Modulation of mechanosensitive channel activity by plasma membrane lipids

Abstract

Biological cells are sensitive to physical stimuli, however the mechanisms underlying this sensitivity are still poorly understood. The sensation and conversion of a physical stimulus into electrical and biochemical intracellular signalling, a process termed mechanosensory transduction (mechanotransduction), is mediated by a variety of membrane-bound proteins loosely referred to as mechanoreceptors or mechanotransducers. These encompass all the active and passive membrane components of the mechanotransductory process, including the extracellular matrix, cytoskeleton and crosslinking intermediate filaments, non-conductive membrane proteins, transporters, ion channels, chromatin and lastly, the plasma membrane itself.
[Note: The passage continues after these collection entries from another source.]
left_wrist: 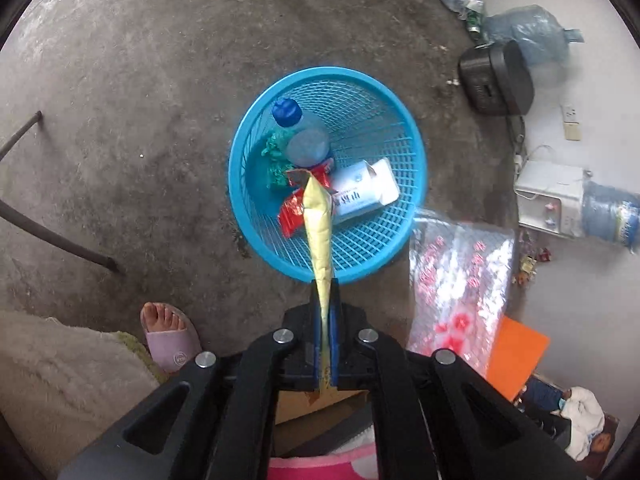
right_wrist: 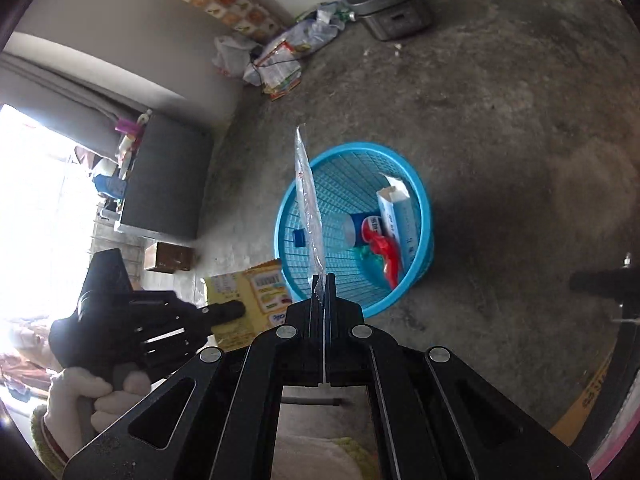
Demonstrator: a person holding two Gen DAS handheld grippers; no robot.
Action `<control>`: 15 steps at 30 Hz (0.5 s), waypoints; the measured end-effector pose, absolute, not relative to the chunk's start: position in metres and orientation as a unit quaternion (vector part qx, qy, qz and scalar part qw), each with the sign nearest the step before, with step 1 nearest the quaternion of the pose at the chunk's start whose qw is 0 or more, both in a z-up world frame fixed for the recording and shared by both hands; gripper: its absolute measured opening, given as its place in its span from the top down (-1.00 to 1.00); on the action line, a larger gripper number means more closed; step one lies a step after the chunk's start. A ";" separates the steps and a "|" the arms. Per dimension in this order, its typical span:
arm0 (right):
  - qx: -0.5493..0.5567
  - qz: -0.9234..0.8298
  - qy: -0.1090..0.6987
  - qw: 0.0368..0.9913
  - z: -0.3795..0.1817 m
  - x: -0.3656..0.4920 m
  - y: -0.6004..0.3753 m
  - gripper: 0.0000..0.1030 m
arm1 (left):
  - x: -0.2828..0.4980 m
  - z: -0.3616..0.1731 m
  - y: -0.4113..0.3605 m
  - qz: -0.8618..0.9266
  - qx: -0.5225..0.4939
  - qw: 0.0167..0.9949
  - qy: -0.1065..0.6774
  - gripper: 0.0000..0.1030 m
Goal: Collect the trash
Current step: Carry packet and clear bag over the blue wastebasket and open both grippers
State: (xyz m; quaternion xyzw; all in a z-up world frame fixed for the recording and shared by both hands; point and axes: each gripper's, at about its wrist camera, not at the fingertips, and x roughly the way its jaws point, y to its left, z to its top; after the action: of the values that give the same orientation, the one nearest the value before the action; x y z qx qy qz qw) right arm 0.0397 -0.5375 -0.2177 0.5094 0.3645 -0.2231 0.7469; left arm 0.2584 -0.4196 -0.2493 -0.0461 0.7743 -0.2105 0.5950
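Observation:
A blue mesh basket [left_wrist: 384,92] stands on the concrete floor and also shows in the right wrist view [right_wrist: 420,188]. It holds a plastic bottle [left_wrist: 304,136], a white carton [left_wrist: 366,188], a red wrapper [left_wrist: 294,210] and green trash. My left gripper [left_wrist: 326,284] is shut on a yellow snack packet [left_wrist: 318,232], held over the basket's near rim. In the right wrist view the left gripper [right_wrist: 236,310] holds that yellow packet [right_wrist: 260,288] left of the basket. My right gripper [right_wrist: 323,278] is shut on a clear plastic wrapper [right_wrist: 308,200], edge-on above the basket's left rim.
A rice cooker [left_wrist: 496,78] and water jugs [left_wrist: 532,32] stand by the wall. A clear printed bag [left_wrist: 456,276] and an orange sheet [left_wrist: 518,356] lie right of the basket. A foot in a slipper [left_wrist: 170,334] is at lower left. Loose litter [right_wrist: 280,64] lies in the corner.

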 end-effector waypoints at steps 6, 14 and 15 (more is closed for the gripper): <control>0.527 -0.227 0.371 0.730 -0.231 0.034 -0.550 1.00 | 0.280 -0.288 -0.433 -0.165 -0.067 0.579 0.796 0.14; 0.517 -0.198 0.421 0.718 -0.256 0.056 -0.554 1.00 | 0.293 -0.221 -0.424 -0.216 -0.058 0.627 0.746 0.10; 0.508 -0.188 0.434 0.720 -0.259 0.063 -0.552 1.00 | 0.294 -0.205 -0.420 -0.229 -0.056 0.636 0.734 0.08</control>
State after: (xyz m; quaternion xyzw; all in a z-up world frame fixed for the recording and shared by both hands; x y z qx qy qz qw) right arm 0.0628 -0.5523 -0.2585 0.5085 0.4336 -0.1883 0.7197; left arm 0.2939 -0.4203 -0.2054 -0.0562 0.7344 -0.2287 0.6365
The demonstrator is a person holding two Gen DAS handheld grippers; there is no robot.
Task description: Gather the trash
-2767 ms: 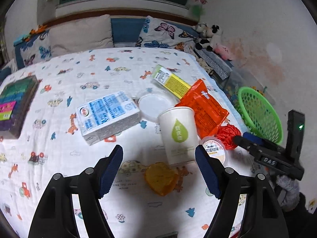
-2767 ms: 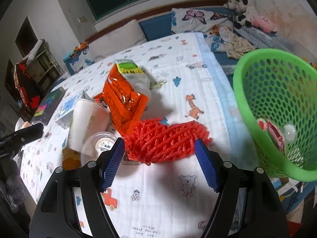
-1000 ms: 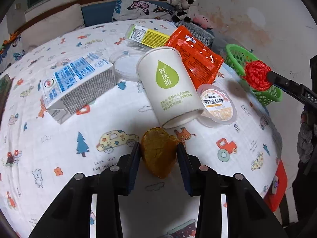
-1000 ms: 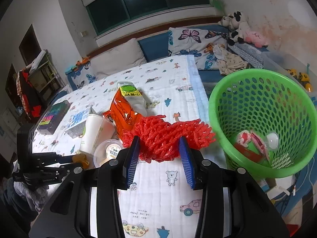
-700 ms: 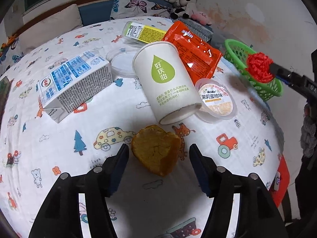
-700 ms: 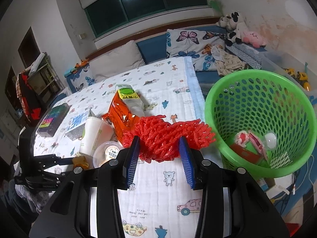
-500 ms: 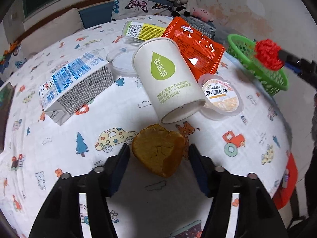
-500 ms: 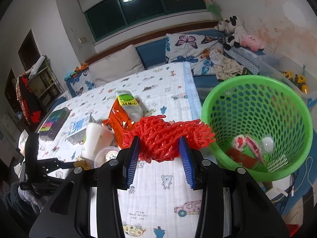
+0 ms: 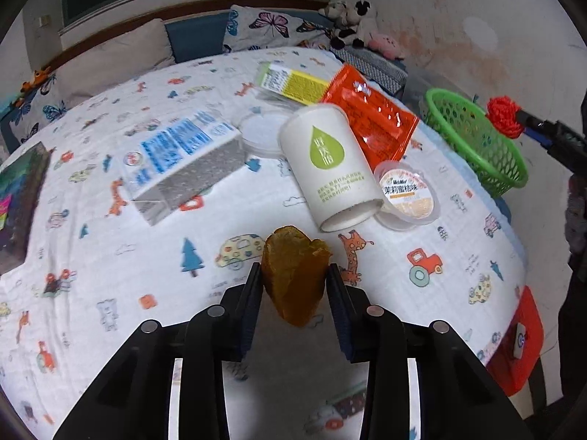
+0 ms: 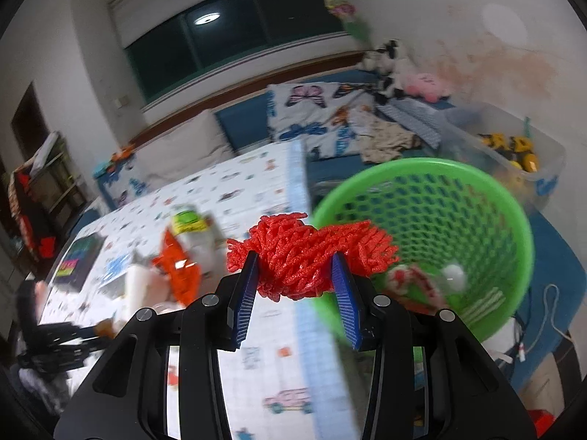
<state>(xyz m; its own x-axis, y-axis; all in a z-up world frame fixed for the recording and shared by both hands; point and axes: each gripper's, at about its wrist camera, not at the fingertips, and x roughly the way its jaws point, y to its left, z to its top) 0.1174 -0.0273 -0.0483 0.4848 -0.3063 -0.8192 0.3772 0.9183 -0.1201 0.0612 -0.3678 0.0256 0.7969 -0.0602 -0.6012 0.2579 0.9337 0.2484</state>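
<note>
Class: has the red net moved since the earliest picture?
Yes. The red net, clamped in the right tool, was lifted off the bed toward the green basket.

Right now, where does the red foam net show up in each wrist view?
Left wrist: red foam net at far right, above the green basket, gripped by the right gripper.
Right wrist: centre, clamped between the fingers, basket rim behind.
Shared landmark: the green basket.

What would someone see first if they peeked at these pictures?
Probably the bright red foam net pinched in the right gripper, right beside the rim of the green basket. Next, the orange peel squeezed in the left gripper, just above the cartoon bedsheet, with a tipped white paper cup lying behind it.
</note>
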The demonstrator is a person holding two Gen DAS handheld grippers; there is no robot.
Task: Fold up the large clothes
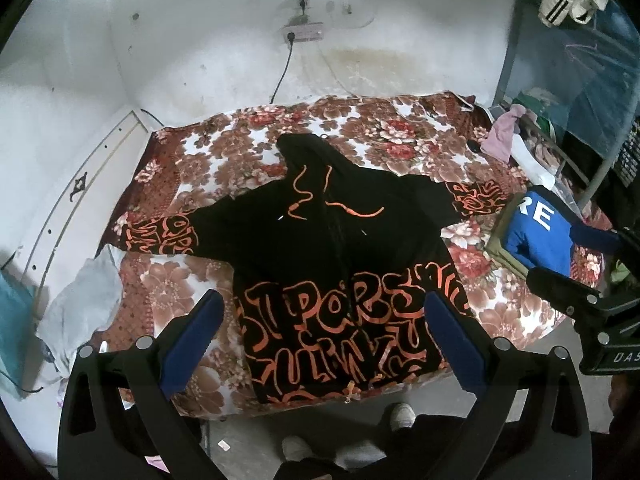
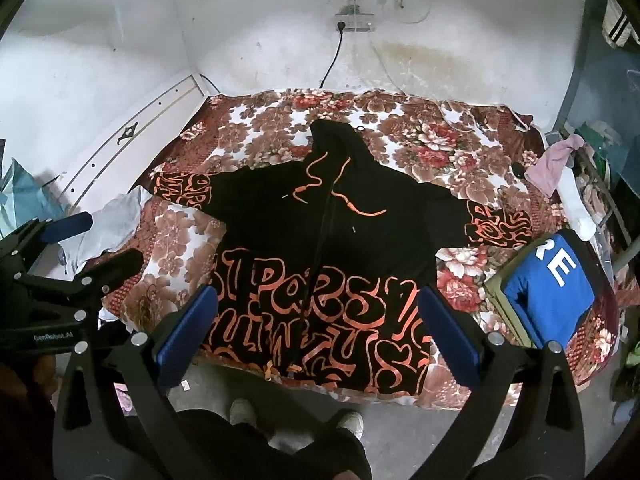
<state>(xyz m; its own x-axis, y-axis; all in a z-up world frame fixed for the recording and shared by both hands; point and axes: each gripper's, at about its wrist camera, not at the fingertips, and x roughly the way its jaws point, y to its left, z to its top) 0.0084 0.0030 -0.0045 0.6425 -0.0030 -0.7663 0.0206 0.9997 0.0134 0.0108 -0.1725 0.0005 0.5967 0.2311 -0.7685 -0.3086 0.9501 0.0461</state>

Biological membranes are essential structural components of living cells which encapsulate and compartmentalize the biochemical processes essential for life and act as a primary host for mechanoreceptors. A specific class of mechanoreceptors, the mechanosensitive (MS) ion channels, is responsible for the fast conversion of physical stimuli into ionic currents. Currently little is known about the role of membrane lipids in regulating the activity of mechanosensitive channels in humans. The following thesis aims to describe how specific membrane lipids can modulate the activity of tension-gated MS channels, focussing specifically on the eukaryotic channel PIEZO1. By employing a combination of patch-clamp electrophysiology and fluorescence microscopy techniques it was possible to characterize the effects of cholesterol and poly-unsaturated fatty acids on the function and localization of PIEZO1 in cultured human cells. Manipulation of membrane lipids produced dramatic effects on the sensitivity and kinetics of PIEZO1, an essential receptor of membrane tension involved in development and pathology. Furthermore, the observed effects could be recapitulated in minimal in vitro liposome systems where the purified PIEZO1 channel was reconstituted. This work demonstrates that altered lipid environments can impact on the functioning of PIEZO1 and can result in phenotypes reminiscent of mutant channel variants involved in pathology. This work furthers our understanding of the general principles behind the membrane dependence of the mechanosensory processes that govern many aspects of cellular life and will provide new insights on how cells regulate essential adaptive processes such as growth, movement and gene expression.